The first day of school was overwhelming for me. Toe goes in the afternoon and the first thing they do is go to lunch. This means no real check-in in the classroom. It was slightly chaotic and there were a lot a lot a lot of kids in the building - all K-2. We took him to the cafeteria and left him settling into eating his lunch. I managed to keep it together until we got back into the car. I thought I was really fine with Toe making this transition, but .... not so much.



It hit me as a complete surprise. I worry about his medical issues but not so much about him as a person. After seeing the chaos, all of those kids, I was hit with the overwhelming fears - what happens if he gets lost? What happens if he gets scared and forgets how to ask for help? What happens if he gets sick today? What if he forgets to wash his hands enough. He went to preschool last year, but his class had twenty children in it. We must have gone past a hundred children as we entered the school. I think the total school population is over 300 (all K-2. Imagine the number of runny noses this winter and you will see why I panicked! Yes, I know all kids get sick in winter, but K-2 still use their sleeves or just let it run down their noses more...).

 As we left the building I wondered why we were going to all of this trouble and risk and why we didn't send Toe back to his wonderful preschool for another year and then put him in first grade.
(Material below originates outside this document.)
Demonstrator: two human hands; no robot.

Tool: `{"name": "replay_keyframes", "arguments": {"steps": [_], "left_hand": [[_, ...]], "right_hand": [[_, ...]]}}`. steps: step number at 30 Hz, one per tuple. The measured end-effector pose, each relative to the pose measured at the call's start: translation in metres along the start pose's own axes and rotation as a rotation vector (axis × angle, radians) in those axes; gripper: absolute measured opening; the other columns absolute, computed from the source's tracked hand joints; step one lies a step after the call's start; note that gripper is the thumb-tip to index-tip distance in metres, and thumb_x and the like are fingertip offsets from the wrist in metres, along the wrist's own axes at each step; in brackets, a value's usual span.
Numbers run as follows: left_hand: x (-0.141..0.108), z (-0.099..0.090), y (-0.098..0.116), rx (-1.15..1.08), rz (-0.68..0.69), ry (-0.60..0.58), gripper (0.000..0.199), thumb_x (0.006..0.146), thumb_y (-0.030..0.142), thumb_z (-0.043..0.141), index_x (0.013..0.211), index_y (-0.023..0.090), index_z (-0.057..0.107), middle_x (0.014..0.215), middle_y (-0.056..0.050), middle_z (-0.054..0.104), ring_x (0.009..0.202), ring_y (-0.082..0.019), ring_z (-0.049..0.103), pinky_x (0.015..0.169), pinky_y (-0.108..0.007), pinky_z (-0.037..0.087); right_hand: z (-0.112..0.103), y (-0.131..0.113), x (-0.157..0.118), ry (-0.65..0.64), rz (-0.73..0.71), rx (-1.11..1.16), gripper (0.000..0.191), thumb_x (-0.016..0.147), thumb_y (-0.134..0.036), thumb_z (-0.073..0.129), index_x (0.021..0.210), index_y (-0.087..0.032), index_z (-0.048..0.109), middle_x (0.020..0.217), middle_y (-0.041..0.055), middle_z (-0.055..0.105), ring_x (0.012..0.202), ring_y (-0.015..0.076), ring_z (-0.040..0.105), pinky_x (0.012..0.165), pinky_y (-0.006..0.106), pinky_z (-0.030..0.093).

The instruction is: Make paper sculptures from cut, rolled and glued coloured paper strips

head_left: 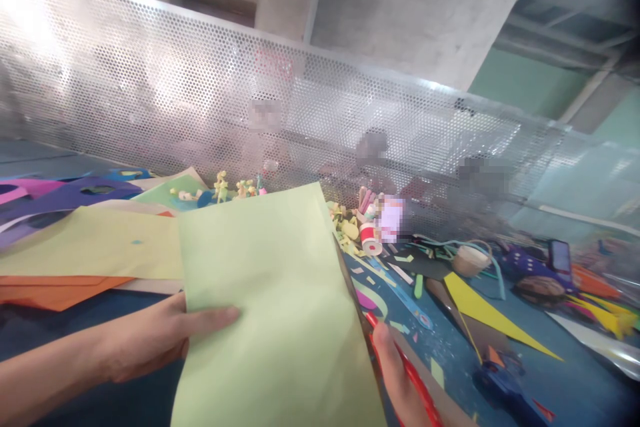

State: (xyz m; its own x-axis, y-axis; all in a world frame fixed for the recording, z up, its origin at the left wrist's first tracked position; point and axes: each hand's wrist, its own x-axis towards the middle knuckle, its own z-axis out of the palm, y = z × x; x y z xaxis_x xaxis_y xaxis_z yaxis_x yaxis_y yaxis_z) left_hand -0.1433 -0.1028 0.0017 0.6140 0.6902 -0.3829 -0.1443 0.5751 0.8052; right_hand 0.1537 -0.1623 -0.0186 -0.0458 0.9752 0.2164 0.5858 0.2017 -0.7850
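A large pale green sheet of paper (265, 307) stands tilted in front of me and fills the middle of the view. My left hand (165, 333) grips its left edge, thumb flat on the front and fingers behind. At the lower right, my right hand (400, 373) is closed around red-handled scissors (417, 383), beside the sheet's right edge. The handle shows on both sides of the thumb; the blades are hidden, and motion blurs this area.
Yellow paper (95, 243), orange paper (65, 290) and purple sheets lie left. Small clay figures (221, 187) stand behind. To the right are paper scraps, a red-and-white roll (371, 239), yellow paper (495, 313) and a dark blue tool (515, 387). A perforated metal screen (200, 93) borders the table; blurred people show through it.
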Motion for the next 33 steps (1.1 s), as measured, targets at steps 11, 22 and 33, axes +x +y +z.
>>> {"name": "replay_keyframes", "arguments": {"steps": [11, 22, 33], "left_hand": [[0.0, 0.001, 0.0, -0.002, -0.001, 0.005, 0.055, 0.077, 0.022, 0.064, 0.128, 0.014, 0.042, 0.119, -0.007, 0.059, 0.107, -0.026, 0.057, 0.096, -0.044, 0.043], [0.0, 0.002, 0.001, -0.003, 0.014, 0.003, 0.057, 0.078, 0.022, 0.063, 0.13, 0.015, 0.04, 0.119, -0.006, 0.06, 0.108, -0.027, 0.056, 0.097, -0.045, 0.042], [0.0, -0.001, -0.001, 0.006, 0.019, 0.028, 0.054, 0.071, 0.025, 0.07, 0.121, 0.017, 0.051, 0.115, -0.006, 0.062, 0.107, -0.028, 0.057, 0.095, -0.043, 0.044]], "right_hand": [[0.0, -0.017, 0.0, 0.068, -0.004, -0.229, 0.053, 0.088, -0.057, 0.024, 0.055, -0.022, 0.049, 0.053, 0.0006, 0.052, 0.054, 0.0169, 0.052, 0.057, 0.027, 0.045], [0.003, -0.027, 0.002, 0.087, 0.0, -0.256, 0.06, 0.088, -0.058, 0.019, 0.053, -0.021, 0.05, 0.048, 0.0003, 0.052, 0.05, 0.0152, 0.052, 0.05, 0.023, 0.042], [0.006, -0.018, 0.002, 0.163, 0.022, -0.319, 0.06, 0.084, -0.065, 0.022, 0.055, -0.021, 0.051, 0.049, 0.0003, 0.054, 0.048, 0.0154, 0.051, 0.045, 0.024, 0.039]]}}
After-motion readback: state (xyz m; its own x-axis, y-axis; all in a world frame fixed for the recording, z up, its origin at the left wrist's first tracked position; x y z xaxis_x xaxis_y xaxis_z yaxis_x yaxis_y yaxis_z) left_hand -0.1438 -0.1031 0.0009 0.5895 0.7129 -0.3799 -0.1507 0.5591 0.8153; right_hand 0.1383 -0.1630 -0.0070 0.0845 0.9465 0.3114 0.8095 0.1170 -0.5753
BTW, I do have answers for this: Toe is excited to be with his peers from last year. He needs to learn institutional discipline (walking in rows, listening to the teacher, etc.) if he is going to continue in public school. Kindergarten is half day, 5 days a week - a good transition to a the full day of first grade. If we plan to have Toe go to public school at all, this is an important step. And the most important one: Toe is excited to go to Kindergarten. However, if he does get sick too much this year, we can send him back to the preschool if necessary. I just want to make sure it is the right choice and not a choice because I feel better about it.

I came home and cried to J and called my mom. My girlfriends came over and calmed me down.

When I went to pick Toe up, he didn't want to leave. The next day, he was excited to get to school.That day parent drop off happened in the lobby. We waited in the lobby until the kids from the  bus came in, walking single file, and then Toe tagged on at the end of the line and went off without looking back. As he was heading down the stairs to the cafeteria, another line of children (morning Kindergarteners going to the library to meet the pick-up parents) walked up the stairs. I heard, "Hi Toe! Hey Toe!" and I realized he's going to be fine. On his own. And he has crossed the line. He is no longer my preschooler. He is a big boy, an elementary schooler, in the realm of big kids.

This was reinforced at pick up time yesterday when he was mildly happy to see me but really wanted to stay and play with the kids at school. Getting him out of there was like pulling teeth, and he was very cross with me by the time I got him in the car. A snack helped and after some transition time, he was happy to be with me again. But I am realizing, he is no longer only ours. Friends and other things will take more priority as we go. And it will be fine for the Kindergarten Kid. And Mom has to keep up.